The owner's name was Dennis and he was a young businessman that purchased the house at auction. The original owners were grandchildren of the people that built the house and they recently passed on without anyone to pass the property on to. So the I.R.S. put the house up for auction. Dennis bought the house for $50,000.00, and was asking for $70,0000.00.

Dennis showed him the property. The yard was unkempt and grown over. The house needed a paint job but the siding wasn't rotting or dry. The porch was sturdy and a grand old tree provided the whole yard with much needed shelter from the scathing sun. There were no major damages inside the house that he could immediately notice. That didn't mean that there wasn't something potentially expensively wrong with the house. Two stories and a small wine cellar with a window and an attic, everything finely crafted. You could tell that the previous occupants weren't abusive to their property.

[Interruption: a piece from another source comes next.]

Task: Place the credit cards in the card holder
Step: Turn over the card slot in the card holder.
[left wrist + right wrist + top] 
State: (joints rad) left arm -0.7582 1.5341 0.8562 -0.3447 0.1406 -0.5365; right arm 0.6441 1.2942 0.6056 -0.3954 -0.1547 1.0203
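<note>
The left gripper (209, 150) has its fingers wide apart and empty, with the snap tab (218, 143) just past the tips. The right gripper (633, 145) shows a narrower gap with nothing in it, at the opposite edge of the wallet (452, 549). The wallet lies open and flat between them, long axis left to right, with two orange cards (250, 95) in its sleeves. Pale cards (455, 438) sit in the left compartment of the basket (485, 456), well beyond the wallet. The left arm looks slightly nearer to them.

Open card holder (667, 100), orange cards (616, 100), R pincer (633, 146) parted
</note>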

John decided to put his faith in that Dennis was giving him an honest deal and if there were something wrong he would've notified him about it. So John accepted the price of $70,000.00 and wrote Dennis a check right there. Dennis gave him a receipt and they agreed to meet once again to finish up the paperwork once the check was verified and the money received.

John really liked this house and if it weren't that he liked the house he already lived in so much he might've moved in.

Dennis gave John the keys and they shook hands. "Thank you, Dennis." said John. "You are more than welcome." replied Dennis. Soon Dennis was gone and John was standing in the yard of his new purchase all alone. He looked at the lone swing that hung off the largest tree branch, appearing so old and worn that it would easily break if he were to try and sit on it. "I'm going to remove that." he thought to himself.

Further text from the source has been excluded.